TASK ITEM: Among the entries that follow, some lines contain the word "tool". Show all of them.

DATA TO PROCESS: Begin

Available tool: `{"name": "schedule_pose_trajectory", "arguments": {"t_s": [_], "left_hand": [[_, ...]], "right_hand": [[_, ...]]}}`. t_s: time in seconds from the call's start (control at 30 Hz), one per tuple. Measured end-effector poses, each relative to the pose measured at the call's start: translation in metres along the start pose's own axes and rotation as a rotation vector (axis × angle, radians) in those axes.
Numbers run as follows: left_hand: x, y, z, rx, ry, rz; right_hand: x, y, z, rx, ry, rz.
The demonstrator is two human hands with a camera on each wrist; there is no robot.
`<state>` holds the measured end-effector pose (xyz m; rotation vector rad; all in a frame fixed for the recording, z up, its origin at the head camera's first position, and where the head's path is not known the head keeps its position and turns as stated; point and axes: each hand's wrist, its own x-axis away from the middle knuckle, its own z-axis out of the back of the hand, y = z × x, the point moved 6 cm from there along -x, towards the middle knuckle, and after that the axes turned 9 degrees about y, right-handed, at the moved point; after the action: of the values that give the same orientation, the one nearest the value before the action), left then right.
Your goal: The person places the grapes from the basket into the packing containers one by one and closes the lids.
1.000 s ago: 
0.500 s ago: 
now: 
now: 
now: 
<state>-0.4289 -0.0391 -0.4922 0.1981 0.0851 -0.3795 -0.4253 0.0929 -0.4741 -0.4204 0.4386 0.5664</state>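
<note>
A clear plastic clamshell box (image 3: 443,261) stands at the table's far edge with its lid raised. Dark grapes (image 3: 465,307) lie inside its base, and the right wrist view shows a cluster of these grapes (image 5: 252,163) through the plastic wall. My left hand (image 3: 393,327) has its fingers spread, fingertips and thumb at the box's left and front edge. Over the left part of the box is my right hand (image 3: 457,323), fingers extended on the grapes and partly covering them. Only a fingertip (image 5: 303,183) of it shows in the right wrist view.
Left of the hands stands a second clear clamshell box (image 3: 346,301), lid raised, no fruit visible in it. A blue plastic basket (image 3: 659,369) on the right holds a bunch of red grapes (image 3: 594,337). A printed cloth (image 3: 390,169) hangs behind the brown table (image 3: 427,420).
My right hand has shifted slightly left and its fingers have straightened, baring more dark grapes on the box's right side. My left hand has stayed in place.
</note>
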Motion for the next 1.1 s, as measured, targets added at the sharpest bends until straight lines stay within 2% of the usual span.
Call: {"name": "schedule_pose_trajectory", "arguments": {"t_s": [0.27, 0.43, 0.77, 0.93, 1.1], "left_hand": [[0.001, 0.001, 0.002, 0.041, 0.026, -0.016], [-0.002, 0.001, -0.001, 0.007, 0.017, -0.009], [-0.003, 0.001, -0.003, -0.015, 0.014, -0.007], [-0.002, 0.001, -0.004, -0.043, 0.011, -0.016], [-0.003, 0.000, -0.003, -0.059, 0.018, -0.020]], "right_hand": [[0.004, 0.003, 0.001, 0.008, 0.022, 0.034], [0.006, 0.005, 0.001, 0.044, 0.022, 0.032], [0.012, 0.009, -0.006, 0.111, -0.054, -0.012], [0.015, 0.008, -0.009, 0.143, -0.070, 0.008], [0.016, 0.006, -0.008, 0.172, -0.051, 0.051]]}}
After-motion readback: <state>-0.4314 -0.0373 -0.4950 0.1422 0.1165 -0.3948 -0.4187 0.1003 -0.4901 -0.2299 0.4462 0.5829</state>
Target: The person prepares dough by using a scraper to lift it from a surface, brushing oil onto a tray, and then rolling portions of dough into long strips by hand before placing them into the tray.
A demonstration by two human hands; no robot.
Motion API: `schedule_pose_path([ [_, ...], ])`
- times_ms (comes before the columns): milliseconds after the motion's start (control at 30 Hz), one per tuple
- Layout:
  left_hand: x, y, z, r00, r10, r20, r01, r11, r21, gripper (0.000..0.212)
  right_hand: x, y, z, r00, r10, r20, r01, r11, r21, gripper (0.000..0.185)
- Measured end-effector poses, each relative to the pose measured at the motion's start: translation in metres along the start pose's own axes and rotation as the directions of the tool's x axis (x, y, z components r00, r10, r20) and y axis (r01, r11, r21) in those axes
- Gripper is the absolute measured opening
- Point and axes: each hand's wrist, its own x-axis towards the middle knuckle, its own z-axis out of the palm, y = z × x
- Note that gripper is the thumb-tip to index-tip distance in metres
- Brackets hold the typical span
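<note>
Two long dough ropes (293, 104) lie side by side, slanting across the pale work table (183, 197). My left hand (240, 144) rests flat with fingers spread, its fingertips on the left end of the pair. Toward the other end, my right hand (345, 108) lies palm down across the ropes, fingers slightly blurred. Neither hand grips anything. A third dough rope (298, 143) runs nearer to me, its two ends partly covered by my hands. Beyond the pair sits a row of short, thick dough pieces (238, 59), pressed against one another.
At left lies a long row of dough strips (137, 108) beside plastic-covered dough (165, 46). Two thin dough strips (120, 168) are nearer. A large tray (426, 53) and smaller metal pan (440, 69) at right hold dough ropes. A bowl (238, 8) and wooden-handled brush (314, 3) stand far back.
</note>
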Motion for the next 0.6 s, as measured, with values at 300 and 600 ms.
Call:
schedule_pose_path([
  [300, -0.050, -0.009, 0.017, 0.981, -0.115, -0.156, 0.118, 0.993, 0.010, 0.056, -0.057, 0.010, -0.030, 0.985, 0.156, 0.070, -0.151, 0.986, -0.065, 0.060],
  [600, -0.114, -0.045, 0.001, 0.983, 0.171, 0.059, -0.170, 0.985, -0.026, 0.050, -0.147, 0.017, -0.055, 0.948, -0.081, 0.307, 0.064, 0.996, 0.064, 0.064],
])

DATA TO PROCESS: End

COMPLETED TASK:
Available tool: `{"name": "schedule_pose_trajectory", "arguments": {"t_s": [_], "left_hand": [[_, ...]], "right_hand": [[_, ...]]}}`. t_s: time in seconds from the call's start (control at 30 Hz), one per tuple. Measured end-effector poses, each relative to the pose measured at the call's start: translation in metres along the start pose's own axes and rotation as a rotation vector (axis × angle, radians) in those axes.
- Measured end-effector poses, each relative to the pose measured at the motion's start: translation in metres along the start pose's own axes and rotation as the directions of the tool's x axis (x, y, z components r00, r10, r20) and y axis (r01, r11, r21) in those axes

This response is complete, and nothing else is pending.